— Source data —
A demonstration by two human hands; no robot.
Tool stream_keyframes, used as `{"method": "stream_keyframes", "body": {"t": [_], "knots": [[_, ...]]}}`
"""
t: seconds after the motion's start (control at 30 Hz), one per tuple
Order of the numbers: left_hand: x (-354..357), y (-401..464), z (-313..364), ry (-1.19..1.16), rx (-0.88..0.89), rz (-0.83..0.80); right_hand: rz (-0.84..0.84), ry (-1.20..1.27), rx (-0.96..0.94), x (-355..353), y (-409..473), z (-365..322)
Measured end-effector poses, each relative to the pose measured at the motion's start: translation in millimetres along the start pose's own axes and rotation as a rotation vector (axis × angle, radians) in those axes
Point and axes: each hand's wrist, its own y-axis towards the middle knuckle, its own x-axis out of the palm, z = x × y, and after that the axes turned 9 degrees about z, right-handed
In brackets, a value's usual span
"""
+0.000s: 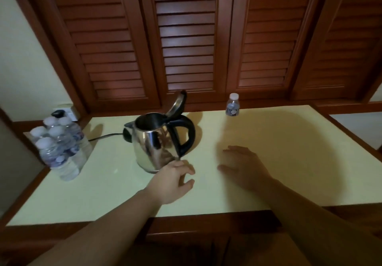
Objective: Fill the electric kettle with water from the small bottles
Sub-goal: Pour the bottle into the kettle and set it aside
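Note:
A steel electric kettle [153, 141] with a black handle stands on the pale tabletop [289, 152], its lid tipped up and open. Several small capped water bottles [60, 148] are clustered at the table's left edge. One more small bottle [233, 105] stands alone at the back, capped. My left hand [175, 181] hovers just in front of the kettle's base, fingers loosely curled, holding nothing. To the right of the kettle, my right hand [244, 166] is spread flat above the table and holds nothing.
A black power cord [105, 136] runs left from the kettle's base [127, 135] toward a wall socket [68, 111]. Wooden louvred shutters [186, 38] close off the back. The table has a dark wooden rim [206, 222].

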Motion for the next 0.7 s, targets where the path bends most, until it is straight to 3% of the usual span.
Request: {"method": "stream_keyframes", "body": {"t": [0.37,0.5,0.7], "knots": [[-77.2,-103.4,-78.4,-0.044,-0.118,0.062,-0.011,0.035,-0.203,78.4,-46.6,-158.1],[-109.8,-133.9,-115.4,-0.036,-0.211,0.133,-0.127,0.048,-0.247,102.7,-54.9,-211.2],[-152.6,-169.2,-159.1,-0.013,-0.315,0.216,-0.175,-0.073,-0.229,108.2,-59.3,-230.0]]}}
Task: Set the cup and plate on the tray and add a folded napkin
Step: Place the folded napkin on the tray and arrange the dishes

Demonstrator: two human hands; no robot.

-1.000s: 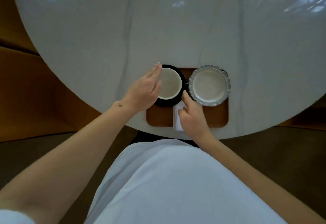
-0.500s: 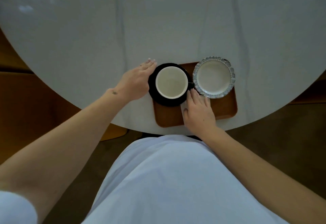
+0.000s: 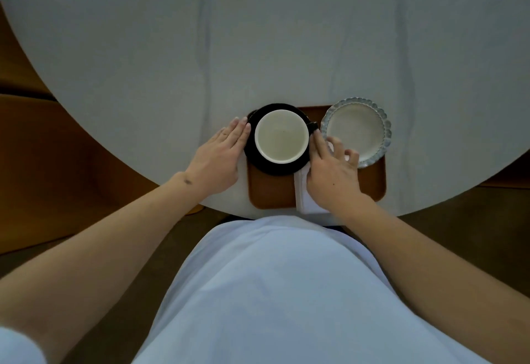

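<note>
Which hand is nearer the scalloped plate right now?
Right. The right hand lies over the napkin with fingertips at the scalloped plate rim; the left hand is across the cup, against the black saucer.

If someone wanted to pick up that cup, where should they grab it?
Probably by the small dark handle on the cup, which points right toward the scalloped plate. Come from the right: the right hand is already beside it, and the left side offers only smooth wall.

Our round marble table [image 3: 172,48]
We see the wooden tray [image 3: 266,191] lying on it at its near edge
</note>
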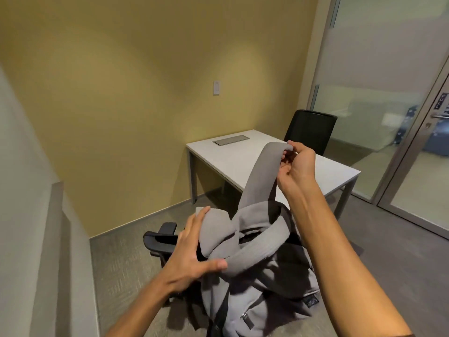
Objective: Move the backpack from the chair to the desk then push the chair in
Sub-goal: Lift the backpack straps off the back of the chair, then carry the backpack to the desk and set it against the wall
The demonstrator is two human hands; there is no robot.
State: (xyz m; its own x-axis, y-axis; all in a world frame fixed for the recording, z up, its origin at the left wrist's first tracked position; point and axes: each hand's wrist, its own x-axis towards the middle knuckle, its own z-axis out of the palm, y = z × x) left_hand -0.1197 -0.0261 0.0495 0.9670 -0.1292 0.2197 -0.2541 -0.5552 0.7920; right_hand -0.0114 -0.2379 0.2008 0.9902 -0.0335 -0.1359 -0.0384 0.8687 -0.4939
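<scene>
Head view: your gray backpack [257, 276] sits on the chair [160, 237], soft and slumping, probably light. Your right hand [295, 164] has its grip closed on a shoulder strap [262, 171]; your left hand [194, 249] rests half-open on the padded top. The white counter [233, 159] stands near, bare, in a small carpeted room.

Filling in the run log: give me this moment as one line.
stage: gripping backpack on chair | right hand: pinching raised strap | left hand: on other strap | desk: bare
</scene>
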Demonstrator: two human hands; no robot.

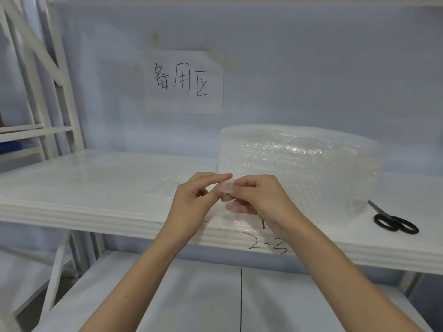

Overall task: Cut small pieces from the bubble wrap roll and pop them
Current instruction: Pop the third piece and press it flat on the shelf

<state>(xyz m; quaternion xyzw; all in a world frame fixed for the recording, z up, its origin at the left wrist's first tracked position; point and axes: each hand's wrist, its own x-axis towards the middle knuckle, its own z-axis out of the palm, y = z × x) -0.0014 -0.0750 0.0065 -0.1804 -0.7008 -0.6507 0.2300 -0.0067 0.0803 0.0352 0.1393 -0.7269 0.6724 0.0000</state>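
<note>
A small clear piece of bubble wrap point(227, 188) is pinched between both hands above the front of the white shelf point(96, 188). My left hand point(196, 197) grips its left side with thumb and forefinger. My right hand point(259, 195) grips its right side, fingers curled under it. The big bubble wrap roll point(311, 168) stands on the shelf just behind and to the right of my hands. Black-handled scissors point(393, 221) lie shut on the shelf to the right of the roll.
A paper sign with handwriting point(184, 82) is taped to the wall behind. A white rack frame point(48, 92) rises at the left. A lower shelf point(191, 295) lies beneath my forearms. A few clear scraps point(163, 188) rest left of my hands.
</note>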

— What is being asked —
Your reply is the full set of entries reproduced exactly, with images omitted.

— Task output —
A demonstration by two human hands; no robot.
Tool stream_keyframes, used as `{"method": "stream_keyframes", "body": {"t": [_], "knots": [[_, ...]]}}`
"""
t: seconds after the motion's start (control at 30 Hz), one per tuple
Order of the numbers: left_hand: x (-354..357), y (-401..464), z (-313..364), ry (-1.19..1.16), rx (-0.88..0.89), rz (-0.83..0.80); right_hand: rz (-0.84..0.84), ry (-1.20..1.27), rx (-0.96..0.94), x (-355..353), y (-409..473), z (-365..322)
Measured end-effector poses, each relative to the pose measured at the motion's start: translation in millimetres along the start pose's own axes and rotation as a rotation vector (axis × angle, radians) in those axes
Point and axes: each hand's wrist, its own y-axis towards the middle knuckle, its own x-axis out of the palm, z = x × y, and after that the axes turned 9 degrees about z, right-handed
In brackets, a value's usual span
"""
+0.000s: 
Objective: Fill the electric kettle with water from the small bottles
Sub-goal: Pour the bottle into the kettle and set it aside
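Note:
A steel electric kettle [153, 141] with a black handle stands on the pale tabletop [289, 152], its lid tipped up and open. Several small capped water bottles [60, 148] are clustered at the table's left edge. One more small bottle [233, 105] stands alone at the back, capped. My left hand [175, 181] hovers just in front of the kettle's base, fingers loosely curled, holding nothing. To the right of the kettle, my right hand [244, 166] is spread flat above the table and holds nothing.
A black power cord [105, 136] runs left from the kettle's base [127, 135] toward a wall socket [68, 111]. Wooden louvred shutters [186, 38] close off the back. The table has a dark wooden rim [206, 222].
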
Motion for the next 0.7 s, targets where the path bends most, until it is straight to 3% of the usual span.
Request: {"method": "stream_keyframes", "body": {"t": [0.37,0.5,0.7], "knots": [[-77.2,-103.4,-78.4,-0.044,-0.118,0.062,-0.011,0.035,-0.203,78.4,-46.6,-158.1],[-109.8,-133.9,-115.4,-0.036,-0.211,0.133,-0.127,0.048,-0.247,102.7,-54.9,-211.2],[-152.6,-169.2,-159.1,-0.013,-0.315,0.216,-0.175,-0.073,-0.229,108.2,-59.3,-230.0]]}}
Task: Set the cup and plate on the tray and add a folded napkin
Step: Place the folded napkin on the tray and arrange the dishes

Demonstrator: two human hands; no robot.

-1.000s: 
-0.500s: 
+0.000s: 

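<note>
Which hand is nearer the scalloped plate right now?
Right. The right hand lies over the napkin with fingertips at the scalloped plate rim; the left hand is across the cup, against the black saucer.

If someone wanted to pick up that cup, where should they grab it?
Probably by the small dark handle on the cup, which points right toward the scalloped plate. Come from the right: the right hand is already beside it, and the left side offers only smooth wall.

Our round marble table [image 3: 172,48]
We see the wooden tray [image 3: 266,191] lying on it at its near edge
</note>
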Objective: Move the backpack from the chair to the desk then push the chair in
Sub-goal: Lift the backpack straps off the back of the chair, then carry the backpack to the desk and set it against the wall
The demonstrator is two human hands; there is no robot.
State: (xyz m; its own x-axis, y-axis; all in a world frame fixed for the recording, z up, its origin at the left wrist's first tracked position; point and axes: each hand's wrist, its own x-axis towards the middle knuckle, its own z-axis out of the palm, y = z × x) left_hand -0.1197 -0.0261 0.0495 0.9670 -0.1292 0.2197 -0.2541 -0.5552 0.7920; right_hand -0.0114 -0.2379 0.2008 0.9902 -0.0335 -0.1359 -0.0384 0.8687 -0.4939
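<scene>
Head view: your gray backpack [257, 276] sits on the chair [160, 237], soft and slumping, probably light. Your right hand [295, 164] has its grip closed on a shoulder strap [262, 171]; your left hand [194, 249] rests half-open on the padded top. The white counter [233, 159] stands near, bare, in a small carpeted room.

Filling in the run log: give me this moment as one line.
stage: gripping backpack on chair | right hand: pinching raised strap | left hand: on other strap | desk: bare
</scene>
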Demonstrator: two human hands; no robot.


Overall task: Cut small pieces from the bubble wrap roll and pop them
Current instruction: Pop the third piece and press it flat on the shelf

<state>(xyz m; quaternion xyzw; all in a world frame fixed for the recording, z up, its origin at the left wrist's first tracked position; point and axes: each hand's wrist, its own x-axis towards the middle knuckle, its own z-axis out of the palm, y = z × x) -0.0014 -0.0750 0.0065 -0.1804 -0.7008 -0.6507 0.2300 -0.0067 0.0803 0.0352 0.1393 -0.7269 0.6724 0.0000</state>
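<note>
A small clear piece of bubble wrap point(227, 188) is pinched between both hands above the front of the white shelf point(96, 188). My left hand point(196, 197) grips its left side with thumb and forefinger. My right hand point(259, 195) grips its right side, fingers curled under it. The big bubble wrap roll point(311, 168) stands on the shelf just behind and to the right of my hands. Black-handled scissors point(393, 221) lie shut on the shelf to the right of the roll.
A paper sign with handwriting point(184, 82) is taped to the wall behind. A white rack frame point(48, 92) rises at the left. A lower shelf point(191, 295) lies beneath my forearms. A few clear scraps point(163, 188) rest left of my hands.
</note>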

Work on the answer is now done.